What is needed:
Transcribe precisely those lines of the listing that fall between the line containing "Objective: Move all" and the last line, inclusive of both.

Dataset content:
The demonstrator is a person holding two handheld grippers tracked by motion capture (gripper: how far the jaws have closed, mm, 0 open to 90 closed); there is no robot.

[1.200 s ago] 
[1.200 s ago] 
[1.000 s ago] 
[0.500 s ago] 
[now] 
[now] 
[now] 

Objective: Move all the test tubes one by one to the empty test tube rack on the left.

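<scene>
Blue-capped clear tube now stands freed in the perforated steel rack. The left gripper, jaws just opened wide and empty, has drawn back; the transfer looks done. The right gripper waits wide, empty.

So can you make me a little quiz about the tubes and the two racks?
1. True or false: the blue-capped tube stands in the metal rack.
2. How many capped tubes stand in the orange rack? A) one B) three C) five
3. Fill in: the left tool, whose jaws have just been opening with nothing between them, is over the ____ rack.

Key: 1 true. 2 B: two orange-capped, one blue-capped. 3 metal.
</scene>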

Solution to the exercise:
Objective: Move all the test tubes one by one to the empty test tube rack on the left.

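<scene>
Blue-capped clear tube now stands freed in the perforated steel rack. The left gripper, jaws just opened wide and empty, has drawn back; the transfer looks done. The right gripper waits wide, empty.

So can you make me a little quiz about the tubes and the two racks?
1. True or false: the blue-capped tube stands in the metal rack.
2. How many capped tubes stand in the orange rack? A) one B) three C) five
3. Fill in: the left tool, whose jaws have just been opening with nothing between them, is over the ____ rack.

Key: 1 true. 2 B: two orange-capped, one blue-capped. 3 metal.
</scene>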

The response to this exercise is now finished.